Storaxa is a 3-in-1 5-bay NAS, WiFi 6 router, and 4K media center (Crowdfunding)

The Storaxa is a multi-purpose device powered by an Intel Celeron N6005 Jasper Lake processor which works as a 5-bay SATA NAS, which also happens to take up to four NVMe SSDs, a 4K media center with HDMI and DisplayPort interfaces, and a WiFi 6 router equipped with four 2.5GbE ports.

The solution is fitted with 16GB RAM, comes with four 10 Gbps USB 3.2 ports and two USB 2.0 ports, and runs Proxmox VE to handle both TrueNAS SCALE and OpenWrt for the NAS and router functions respectively.

5-Bay NAS WiFi 6 router 4K media center

Storaxa specifications:

  • SoC – Intel Celeron N6005 quad-core Jasper Lake processor @ 2.0GHz / 3.3GHz (Turbo) with 32EU Intel UHD graphics @ 450 / 900 MHz (Turbo); 10W TDP
  • System Memory – 16GB (2x 8GB) DDR4-3200 SO-DIMM memory
  • Storage
    • 128 GB SATA SSD for OS
    • 5x 3.5-inch SATA bays
    • 4x M.2 2280 sockets for NVMe SSDs (connected via ASMedia ASM2812X PCIe switch)
    • MicroSD card slot, SD card slot
  • Video Output – HDMI 2.0 and DisplayPort up to 4Kp60 each
  • Networking
    • 4x 2.5GbE RJ45 ports
    • Dual-band WiFi 6
  • USB – 3x USB Type-A ports (10 Gbps), 1x USB Type-C port (10 Gbps), 2x USB 2.0 ports
  • Power Supply – 100V-240V AC input
  • Power Consumption – Idle: 18W; writing: 80W
  • Dimensions – 28 x 20 x 20 cm

Storaxa rear panel

Storaxa ports layout

There are several to configure the system for your needs, but the company suggests four 22TB SATA hard drives configured with RAID 5, plus a 16TB SATA HDD to backup the data from four 4TB SSDs configured with RAID 0 that would provide 82TB total usable capacity with disk failure protection.

Storaxa storage configuration

It’s unclear to me what are the advantages of having SSD drives in the Storaxa, as one of the advantages of SSD-based NAS like the QNAP TBS-464 and upcoming TBS-574X is their thin design, but it’s obviously not the case here. QNAP says the TBS-574X will also be suitable for real-time 4K video production and business IT applications, so maybe the SSDs may help here too although the Intel Celeron N6005 used in the Storaxa will not be quite as powerful as the Intel Core i3-1220P 10-core Alder Lake-P processor found in the QNAP NAS.

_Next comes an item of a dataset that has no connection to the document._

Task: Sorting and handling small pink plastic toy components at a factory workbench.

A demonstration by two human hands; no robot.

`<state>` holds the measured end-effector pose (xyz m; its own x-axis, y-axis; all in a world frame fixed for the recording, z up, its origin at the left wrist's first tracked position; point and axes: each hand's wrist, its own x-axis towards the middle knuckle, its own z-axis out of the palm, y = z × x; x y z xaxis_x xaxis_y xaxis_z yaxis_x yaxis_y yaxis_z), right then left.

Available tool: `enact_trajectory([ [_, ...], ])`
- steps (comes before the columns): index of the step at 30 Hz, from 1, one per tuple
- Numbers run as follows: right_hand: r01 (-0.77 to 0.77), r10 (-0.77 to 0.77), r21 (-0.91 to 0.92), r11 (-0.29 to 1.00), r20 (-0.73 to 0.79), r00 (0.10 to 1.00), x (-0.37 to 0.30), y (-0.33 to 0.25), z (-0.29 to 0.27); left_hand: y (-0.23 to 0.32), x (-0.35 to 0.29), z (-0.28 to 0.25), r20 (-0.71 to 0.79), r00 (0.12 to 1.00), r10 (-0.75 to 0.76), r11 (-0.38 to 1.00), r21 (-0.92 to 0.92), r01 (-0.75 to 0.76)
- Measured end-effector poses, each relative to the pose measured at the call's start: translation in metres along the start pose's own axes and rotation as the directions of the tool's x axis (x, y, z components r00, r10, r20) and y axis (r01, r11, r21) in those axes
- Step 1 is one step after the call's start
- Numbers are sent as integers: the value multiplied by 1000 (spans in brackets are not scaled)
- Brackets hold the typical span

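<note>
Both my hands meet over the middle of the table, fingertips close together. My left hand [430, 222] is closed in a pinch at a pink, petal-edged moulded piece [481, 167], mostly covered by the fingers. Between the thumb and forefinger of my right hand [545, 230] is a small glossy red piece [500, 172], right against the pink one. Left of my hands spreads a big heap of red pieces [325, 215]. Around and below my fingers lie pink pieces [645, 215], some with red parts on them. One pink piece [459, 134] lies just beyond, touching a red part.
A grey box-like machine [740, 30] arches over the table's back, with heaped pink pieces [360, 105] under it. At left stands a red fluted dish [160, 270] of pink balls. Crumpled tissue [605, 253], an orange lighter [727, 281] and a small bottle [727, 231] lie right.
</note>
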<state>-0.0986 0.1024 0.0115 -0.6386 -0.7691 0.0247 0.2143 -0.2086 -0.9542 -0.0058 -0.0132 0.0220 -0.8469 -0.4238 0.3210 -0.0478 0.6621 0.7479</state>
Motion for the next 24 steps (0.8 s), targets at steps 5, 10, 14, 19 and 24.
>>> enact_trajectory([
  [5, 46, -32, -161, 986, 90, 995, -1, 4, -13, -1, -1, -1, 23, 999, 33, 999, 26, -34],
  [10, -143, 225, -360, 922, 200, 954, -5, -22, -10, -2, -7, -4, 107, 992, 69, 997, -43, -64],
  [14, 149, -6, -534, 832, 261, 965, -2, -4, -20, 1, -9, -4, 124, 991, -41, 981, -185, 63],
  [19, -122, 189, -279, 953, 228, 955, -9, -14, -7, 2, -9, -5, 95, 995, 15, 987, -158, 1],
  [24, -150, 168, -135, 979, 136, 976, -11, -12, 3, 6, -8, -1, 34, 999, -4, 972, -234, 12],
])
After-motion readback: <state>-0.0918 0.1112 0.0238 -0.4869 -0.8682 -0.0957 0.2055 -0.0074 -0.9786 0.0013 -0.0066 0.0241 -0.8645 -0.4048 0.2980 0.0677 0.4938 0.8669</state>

A Kickstarter campaign is now running for the Storaxa, and it has been fairly popular so far with over $800,000 raised from close to 2,600 backers. Two rewards are offered for the Storaxa: $239 for the Chinese New Year promotion, and $279 once CNY is over or all 240 first units are gone. Shipping adds $25 to $35 and deliveries are scheduled to start in June 2023 if everything goes according to plan.

Thanks to Mihai for the tip.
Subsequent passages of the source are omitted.